In 1989, Haimes assumed the role of artistic director, a position he stated he was not entirely comfortable with as he saw himself more as a producer and that he did not believe that he was "equipped or responsible for interfering in the rehearsal and creative process". During his tenure, he expanded the Roundabout's focus to include classic works from esteemed playwrights such as Bernard Shaw, Henrik Ibsen, and Shakespeare, as well as revivals of contemporary masters like Brian Friel, Harold Pinter, and Tom Stoppard. Furthermore, the Roundabout also provided a platform for emerging playwrights such as Martin McDonagh (Skull in Connemara, 2001) and Richard Greenberg (The Dazzle, 2002) on their smaller stages. He was the first to introduce musicals into the company's repertoire including the first Broadway revival of She Loves Me. This growth helped the theater emerge from bankruptcy, move to Broadway and expand into what would eventually be five theater spaces including Roundabout Underground. The growth was documented in the 2016 film A Roundabout Road to Broadway. In early 2023, this included the first ever commercial rental of the American Airlines Theatre. Haimes became chief executive officer of the company in 2015.

Among the notable Roundabout productions during Haimes' tenure were Cabaret starring Natasha Richardson and Alan Cumming, and the first ever sanctioned livestream of a production, She Loves Me, both of which earned the company Tony Awards. During his tenure at Roundabout, the company won 34 Tony, 58 Drama Desks, 73 Outer Critics Circle, 21 Lucille Lortel and 14 Obie Awards.
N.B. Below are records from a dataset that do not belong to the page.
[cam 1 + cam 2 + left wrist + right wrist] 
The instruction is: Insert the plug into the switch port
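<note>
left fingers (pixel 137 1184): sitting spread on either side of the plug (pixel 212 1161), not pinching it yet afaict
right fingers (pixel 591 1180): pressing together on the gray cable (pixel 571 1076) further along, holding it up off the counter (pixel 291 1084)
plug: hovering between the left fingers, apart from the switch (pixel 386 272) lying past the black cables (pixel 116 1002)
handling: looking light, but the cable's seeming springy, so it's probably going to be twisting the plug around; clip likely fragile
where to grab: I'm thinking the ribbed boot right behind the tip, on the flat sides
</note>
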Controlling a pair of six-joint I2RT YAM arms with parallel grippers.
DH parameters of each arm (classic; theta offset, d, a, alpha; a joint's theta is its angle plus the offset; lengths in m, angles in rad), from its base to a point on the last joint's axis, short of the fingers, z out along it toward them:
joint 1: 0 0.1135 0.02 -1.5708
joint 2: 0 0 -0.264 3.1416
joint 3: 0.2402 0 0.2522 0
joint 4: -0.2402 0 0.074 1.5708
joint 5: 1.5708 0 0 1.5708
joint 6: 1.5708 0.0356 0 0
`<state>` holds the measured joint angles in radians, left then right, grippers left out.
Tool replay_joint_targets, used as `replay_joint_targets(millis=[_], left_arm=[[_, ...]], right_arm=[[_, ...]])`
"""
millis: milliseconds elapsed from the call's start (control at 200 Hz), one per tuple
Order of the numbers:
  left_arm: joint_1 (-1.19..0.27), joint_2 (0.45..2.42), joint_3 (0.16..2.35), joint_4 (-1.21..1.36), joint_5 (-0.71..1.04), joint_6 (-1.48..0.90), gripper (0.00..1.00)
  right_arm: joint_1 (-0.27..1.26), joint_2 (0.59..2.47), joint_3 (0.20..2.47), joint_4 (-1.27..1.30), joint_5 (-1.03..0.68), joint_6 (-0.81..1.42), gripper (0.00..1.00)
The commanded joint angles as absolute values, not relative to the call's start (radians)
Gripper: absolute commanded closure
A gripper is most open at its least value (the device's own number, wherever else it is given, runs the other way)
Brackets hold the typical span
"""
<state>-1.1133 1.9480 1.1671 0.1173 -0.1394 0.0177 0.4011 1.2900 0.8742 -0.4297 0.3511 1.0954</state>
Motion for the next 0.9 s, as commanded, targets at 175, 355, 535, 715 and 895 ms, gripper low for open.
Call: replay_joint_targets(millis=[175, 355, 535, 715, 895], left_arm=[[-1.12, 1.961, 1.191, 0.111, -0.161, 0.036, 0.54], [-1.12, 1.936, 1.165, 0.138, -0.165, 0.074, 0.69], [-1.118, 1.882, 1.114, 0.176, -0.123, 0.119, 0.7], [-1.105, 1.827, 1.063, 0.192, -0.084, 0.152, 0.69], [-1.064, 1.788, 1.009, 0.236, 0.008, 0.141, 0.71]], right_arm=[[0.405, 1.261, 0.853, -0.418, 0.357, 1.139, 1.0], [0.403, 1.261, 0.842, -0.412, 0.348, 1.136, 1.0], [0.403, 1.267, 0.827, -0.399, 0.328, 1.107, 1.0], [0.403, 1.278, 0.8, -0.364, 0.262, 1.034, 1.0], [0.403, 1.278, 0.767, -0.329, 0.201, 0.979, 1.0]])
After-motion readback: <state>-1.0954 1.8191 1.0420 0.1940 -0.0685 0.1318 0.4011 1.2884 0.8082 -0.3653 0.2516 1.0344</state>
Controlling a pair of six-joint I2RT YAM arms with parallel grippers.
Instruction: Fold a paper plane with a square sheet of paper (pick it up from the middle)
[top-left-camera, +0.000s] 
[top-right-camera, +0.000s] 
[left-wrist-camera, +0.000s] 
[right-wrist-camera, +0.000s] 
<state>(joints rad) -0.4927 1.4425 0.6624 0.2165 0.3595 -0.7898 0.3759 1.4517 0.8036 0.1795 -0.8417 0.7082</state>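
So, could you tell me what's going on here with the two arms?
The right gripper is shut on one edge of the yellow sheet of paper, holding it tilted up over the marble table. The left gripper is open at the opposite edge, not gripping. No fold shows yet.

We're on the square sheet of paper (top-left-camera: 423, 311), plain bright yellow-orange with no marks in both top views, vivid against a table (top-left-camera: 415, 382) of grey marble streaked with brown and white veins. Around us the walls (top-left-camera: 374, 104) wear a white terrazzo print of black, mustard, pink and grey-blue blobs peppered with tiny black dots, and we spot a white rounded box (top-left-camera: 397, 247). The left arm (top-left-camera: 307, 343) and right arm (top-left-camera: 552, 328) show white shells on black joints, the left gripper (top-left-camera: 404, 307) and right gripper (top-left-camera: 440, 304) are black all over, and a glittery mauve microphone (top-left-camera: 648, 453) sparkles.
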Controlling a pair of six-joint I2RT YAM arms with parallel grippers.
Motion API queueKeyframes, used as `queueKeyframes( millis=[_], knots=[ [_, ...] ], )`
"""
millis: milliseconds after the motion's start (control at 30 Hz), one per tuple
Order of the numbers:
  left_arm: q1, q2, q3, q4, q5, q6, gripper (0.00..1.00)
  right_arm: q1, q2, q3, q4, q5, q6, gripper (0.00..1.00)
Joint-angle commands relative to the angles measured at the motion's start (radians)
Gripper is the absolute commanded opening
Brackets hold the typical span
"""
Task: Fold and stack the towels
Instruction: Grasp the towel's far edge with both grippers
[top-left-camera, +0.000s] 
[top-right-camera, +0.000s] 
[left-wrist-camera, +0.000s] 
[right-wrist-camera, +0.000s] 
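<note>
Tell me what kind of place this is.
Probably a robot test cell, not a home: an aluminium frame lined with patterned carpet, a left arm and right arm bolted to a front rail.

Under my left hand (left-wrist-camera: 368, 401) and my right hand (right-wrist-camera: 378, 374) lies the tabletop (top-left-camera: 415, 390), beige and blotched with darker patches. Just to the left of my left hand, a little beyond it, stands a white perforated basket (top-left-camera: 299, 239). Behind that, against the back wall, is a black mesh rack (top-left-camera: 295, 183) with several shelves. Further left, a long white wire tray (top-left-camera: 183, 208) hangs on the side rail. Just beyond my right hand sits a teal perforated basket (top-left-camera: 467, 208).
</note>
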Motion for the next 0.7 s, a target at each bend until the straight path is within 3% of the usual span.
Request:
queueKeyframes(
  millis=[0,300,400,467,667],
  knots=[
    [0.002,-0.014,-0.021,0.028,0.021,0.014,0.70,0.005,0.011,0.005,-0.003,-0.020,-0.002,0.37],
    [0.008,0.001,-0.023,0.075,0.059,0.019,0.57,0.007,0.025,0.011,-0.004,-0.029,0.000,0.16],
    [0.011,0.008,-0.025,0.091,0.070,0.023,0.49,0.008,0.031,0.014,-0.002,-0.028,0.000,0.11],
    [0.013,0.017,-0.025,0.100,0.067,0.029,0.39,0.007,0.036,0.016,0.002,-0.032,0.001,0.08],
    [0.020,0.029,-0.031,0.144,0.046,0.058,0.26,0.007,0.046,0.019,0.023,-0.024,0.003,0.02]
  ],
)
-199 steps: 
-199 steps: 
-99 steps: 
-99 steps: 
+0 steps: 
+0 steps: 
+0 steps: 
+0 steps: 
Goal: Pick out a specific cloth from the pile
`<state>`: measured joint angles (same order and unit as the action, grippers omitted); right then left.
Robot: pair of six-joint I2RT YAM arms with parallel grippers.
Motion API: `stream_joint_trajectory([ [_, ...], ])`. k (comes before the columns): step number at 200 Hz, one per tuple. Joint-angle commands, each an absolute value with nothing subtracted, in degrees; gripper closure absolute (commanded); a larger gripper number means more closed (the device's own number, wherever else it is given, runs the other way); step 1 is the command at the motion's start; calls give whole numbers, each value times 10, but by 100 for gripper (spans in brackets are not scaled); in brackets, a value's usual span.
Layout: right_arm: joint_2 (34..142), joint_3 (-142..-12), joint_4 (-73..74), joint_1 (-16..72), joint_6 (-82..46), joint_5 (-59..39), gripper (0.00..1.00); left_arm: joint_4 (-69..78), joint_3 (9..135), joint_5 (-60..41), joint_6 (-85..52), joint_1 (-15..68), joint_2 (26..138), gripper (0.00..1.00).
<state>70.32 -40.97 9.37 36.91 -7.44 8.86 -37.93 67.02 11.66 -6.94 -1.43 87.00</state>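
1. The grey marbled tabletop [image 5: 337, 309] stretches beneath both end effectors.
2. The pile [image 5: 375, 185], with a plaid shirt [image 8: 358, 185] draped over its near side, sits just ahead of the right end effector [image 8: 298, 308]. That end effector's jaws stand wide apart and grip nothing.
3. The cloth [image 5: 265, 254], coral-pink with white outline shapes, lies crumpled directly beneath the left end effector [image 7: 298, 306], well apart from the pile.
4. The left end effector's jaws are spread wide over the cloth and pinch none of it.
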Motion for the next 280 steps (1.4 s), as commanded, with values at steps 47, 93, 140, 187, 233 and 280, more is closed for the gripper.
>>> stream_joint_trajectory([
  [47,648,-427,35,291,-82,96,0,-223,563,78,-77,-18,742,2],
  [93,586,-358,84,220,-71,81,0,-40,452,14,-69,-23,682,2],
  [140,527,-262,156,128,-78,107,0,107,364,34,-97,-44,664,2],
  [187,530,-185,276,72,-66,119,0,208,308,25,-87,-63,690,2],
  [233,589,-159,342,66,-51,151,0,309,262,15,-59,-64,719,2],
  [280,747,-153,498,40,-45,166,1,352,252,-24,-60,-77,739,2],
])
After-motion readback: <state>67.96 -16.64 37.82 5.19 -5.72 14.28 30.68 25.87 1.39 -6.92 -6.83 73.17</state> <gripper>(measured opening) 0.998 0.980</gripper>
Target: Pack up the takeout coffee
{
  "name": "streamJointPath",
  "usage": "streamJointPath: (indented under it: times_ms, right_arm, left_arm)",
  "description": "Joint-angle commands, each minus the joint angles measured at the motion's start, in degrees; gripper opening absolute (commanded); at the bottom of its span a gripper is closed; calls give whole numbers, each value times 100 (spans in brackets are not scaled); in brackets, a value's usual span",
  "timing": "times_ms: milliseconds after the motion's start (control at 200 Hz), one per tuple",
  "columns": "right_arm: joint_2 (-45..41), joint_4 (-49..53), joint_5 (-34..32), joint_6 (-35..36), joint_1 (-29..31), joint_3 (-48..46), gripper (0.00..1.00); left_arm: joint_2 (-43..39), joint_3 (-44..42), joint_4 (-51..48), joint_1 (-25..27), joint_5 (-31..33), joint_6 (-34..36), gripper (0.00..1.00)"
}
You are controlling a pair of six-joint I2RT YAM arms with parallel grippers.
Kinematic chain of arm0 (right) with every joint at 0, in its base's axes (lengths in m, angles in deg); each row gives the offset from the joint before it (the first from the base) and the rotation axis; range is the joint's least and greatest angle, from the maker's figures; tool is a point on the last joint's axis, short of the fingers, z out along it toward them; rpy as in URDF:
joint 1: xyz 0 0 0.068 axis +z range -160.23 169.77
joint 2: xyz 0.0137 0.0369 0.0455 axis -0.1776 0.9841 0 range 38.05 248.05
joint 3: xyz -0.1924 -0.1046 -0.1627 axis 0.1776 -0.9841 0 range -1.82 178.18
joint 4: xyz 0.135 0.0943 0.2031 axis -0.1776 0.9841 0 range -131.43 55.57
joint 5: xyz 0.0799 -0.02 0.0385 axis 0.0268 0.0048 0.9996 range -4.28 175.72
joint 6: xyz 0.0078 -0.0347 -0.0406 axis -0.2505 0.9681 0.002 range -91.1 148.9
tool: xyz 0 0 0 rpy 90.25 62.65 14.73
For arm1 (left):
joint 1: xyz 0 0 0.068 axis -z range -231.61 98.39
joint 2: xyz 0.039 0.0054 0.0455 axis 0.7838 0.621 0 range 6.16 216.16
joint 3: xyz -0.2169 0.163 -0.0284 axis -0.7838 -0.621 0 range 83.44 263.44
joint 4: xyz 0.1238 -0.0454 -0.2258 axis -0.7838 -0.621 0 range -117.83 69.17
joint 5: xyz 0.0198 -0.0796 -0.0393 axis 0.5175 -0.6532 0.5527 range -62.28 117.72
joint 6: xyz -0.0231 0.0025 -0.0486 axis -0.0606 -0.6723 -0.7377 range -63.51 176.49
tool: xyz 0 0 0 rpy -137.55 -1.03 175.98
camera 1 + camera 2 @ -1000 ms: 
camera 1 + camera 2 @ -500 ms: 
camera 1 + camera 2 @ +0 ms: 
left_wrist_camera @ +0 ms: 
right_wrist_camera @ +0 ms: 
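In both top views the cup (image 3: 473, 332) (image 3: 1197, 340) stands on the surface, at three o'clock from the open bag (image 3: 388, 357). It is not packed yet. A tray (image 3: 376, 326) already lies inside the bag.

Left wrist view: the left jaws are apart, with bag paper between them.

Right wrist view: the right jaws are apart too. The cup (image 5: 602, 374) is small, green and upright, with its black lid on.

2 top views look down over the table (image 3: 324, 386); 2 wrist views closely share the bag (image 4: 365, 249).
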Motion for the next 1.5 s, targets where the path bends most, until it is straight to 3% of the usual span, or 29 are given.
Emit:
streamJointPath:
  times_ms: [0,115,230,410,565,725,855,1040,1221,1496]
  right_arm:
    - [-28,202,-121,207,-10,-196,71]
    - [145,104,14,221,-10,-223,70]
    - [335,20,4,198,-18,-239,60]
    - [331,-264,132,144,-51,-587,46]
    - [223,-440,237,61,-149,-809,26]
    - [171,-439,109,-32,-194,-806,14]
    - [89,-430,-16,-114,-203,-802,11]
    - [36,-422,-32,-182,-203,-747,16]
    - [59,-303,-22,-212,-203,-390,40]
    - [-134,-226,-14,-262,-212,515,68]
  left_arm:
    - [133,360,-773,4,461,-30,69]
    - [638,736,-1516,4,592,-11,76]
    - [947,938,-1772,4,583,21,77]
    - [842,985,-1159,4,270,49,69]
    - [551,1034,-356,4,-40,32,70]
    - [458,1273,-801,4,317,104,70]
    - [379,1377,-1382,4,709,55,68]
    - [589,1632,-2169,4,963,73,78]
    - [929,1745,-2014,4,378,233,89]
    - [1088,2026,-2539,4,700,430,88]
Haimes' success with the Roundabout has been attributed to his use of modern corporate techniques such as catering to his audience preferences and providing a familiar product in a comfortable setting, while securing corporate sponsors. Rocco Landesman acknowledged the success of the approach but noted that it may lead to a lack of artistic risk-taking and a standardized approach to theater.

=== Other endeavors ===
In September 1998, Haimes was hired by Roy Furman and Michael Ovitz to take over the role of artistic director at Livent, a major theater company known for extravagant production. At the time, the company faced financial difficulties due to allegations of excessive spending by its founders, Garth Drabinsky and Myron Gottlieb. The company's stock had been frozen since August, and shareholders had filed a class-action lawsuit against it.

Before beginning his long career at Roundabout, he was general manager at Stamford, Connecticut's Harman Theater Company and managing director at the Westport Country Playhouse.

In addition to his work at Roundabout, Haimes was president and a board member at Art/New York and was a member of The Broadway League's Executive Committee. He taught theater administration at both Yale and Brooklyn College and was advisor to Hunter College's theater program.

== Personal life ==
Haimes married neuroradiologist Alison Bender Haimes in 1982. The couple met while working on a set at the University of Pennsylvania. He had a son, Andrew, and a daughter, Hilary.

In December 2002, Haimes was diagnosed with sarcoma of the jaw. He subsequently underwent surgery to replace his right jawbone with a bone from his calf, a procedure that was followed by months of chemotherapy.

== Awards, accolades, and legacy==
- Lucille Lortel Outstanding Lifetime Achievement (2013)
- The Roundabout Theatre Company announced in June 2023 that Broadway's American Airlines Theatre would be renamed for Haimes later that year. The new marquee was unveiled on January 31, 2024.

== Death ==
Haimes died of complications related to osteosarcoma, with which he had been diagnosed since 2002, on April 19, 2023, at the age of 66 in his hometown, New York City.